- [Your goal] Sift through the material below and return the lines with "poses".

= = = = =

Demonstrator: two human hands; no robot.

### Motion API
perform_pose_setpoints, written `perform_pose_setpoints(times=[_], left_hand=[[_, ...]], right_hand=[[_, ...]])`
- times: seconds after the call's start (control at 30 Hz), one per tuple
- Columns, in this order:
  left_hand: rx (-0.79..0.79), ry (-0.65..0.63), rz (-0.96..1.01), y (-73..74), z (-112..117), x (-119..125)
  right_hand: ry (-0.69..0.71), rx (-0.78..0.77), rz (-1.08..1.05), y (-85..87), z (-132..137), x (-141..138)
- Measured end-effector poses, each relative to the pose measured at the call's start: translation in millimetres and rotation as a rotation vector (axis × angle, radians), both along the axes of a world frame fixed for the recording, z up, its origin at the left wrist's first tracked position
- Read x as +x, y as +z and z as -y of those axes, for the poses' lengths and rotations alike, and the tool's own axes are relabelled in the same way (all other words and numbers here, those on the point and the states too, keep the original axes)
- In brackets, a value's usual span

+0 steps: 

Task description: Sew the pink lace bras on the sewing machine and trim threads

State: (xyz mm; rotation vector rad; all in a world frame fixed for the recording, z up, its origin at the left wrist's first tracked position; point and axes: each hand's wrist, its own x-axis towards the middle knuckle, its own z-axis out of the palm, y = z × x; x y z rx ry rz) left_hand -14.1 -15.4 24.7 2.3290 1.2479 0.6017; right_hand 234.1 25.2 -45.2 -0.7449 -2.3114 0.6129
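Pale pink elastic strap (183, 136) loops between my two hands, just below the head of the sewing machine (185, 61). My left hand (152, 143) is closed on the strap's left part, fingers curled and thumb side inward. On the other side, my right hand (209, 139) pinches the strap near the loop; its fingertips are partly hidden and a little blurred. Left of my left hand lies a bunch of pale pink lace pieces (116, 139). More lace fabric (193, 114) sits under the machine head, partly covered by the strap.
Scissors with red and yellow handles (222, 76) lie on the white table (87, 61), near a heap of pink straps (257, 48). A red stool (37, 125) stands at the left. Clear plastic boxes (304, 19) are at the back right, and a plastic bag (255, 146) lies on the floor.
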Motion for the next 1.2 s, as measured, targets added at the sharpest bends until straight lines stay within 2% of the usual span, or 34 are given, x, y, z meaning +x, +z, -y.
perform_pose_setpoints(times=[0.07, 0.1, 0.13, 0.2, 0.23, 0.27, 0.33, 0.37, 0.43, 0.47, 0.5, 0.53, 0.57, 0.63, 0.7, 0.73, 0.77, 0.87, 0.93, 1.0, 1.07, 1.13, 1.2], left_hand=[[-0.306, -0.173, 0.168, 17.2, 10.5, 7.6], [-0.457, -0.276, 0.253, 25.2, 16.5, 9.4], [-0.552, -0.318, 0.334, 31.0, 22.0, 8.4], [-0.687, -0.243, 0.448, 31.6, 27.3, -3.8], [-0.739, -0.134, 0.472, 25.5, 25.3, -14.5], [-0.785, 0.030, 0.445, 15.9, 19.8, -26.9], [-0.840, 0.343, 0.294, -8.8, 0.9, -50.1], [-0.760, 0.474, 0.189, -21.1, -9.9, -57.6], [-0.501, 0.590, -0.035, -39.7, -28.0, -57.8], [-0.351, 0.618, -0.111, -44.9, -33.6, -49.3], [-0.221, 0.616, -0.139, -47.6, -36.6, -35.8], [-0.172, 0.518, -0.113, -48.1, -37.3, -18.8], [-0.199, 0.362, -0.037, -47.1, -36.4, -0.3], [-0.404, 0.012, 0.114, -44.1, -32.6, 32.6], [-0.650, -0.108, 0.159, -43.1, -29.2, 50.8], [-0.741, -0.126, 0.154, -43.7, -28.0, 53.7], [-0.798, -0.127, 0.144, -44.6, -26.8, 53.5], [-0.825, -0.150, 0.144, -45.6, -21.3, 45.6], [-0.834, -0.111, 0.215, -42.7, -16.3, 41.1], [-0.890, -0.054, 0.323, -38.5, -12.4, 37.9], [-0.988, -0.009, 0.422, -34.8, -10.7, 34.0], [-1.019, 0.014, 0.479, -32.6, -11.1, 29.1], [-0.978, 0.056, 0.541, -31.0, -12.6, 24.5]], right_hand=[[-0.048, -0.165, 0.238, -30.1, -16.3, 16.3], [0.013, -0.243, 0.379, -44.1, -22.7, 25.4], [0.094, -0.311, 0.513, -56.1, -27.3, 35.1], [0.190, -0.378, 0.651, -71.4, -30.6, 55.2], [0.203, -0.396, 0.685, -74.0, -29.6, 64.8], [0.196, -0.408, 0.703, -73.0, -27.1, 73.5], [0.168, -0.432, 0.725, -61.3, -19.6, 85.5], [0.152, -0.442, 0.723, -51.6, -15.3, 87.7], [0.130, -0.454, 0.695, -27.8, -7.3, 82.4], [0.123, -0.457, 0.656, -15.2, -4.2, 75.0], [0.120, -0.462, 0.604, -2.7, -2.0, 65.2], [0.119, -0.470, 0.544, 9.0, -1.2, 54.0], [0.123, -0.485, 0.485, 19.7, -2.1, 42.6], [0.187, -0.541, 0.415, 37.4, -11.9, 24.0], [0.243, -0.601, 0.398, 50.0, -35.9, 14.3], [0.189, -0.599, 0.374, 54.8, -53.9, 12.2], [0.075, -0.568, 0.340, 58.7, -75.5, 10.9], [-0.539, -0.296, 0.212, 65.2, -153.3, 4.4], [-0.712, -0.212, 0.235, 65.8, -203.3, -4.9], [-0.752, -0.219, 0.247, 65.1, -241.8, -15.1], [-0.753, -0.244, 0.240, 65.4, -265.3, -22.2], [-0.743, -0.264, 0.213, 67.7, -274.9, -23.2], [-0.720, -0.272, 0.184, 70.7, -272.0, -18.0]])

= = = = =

- [Answer area]
- Measured end-effector poses, each relative to the pose measured at the call's start: translation in millimetres and rotation as a rotation vector (axis × angle, radians), both along the axes of a world frame fixed for the recording, z up, its origin at the left wrist's first tracked position
- Read x as +x, y as +z and z as -y of those axes, for the poses' lengths and rotations alike, and the tool's own axes are relabelled in the same way (all other words and numbers here, those on the point and the states too, keep the original axes)

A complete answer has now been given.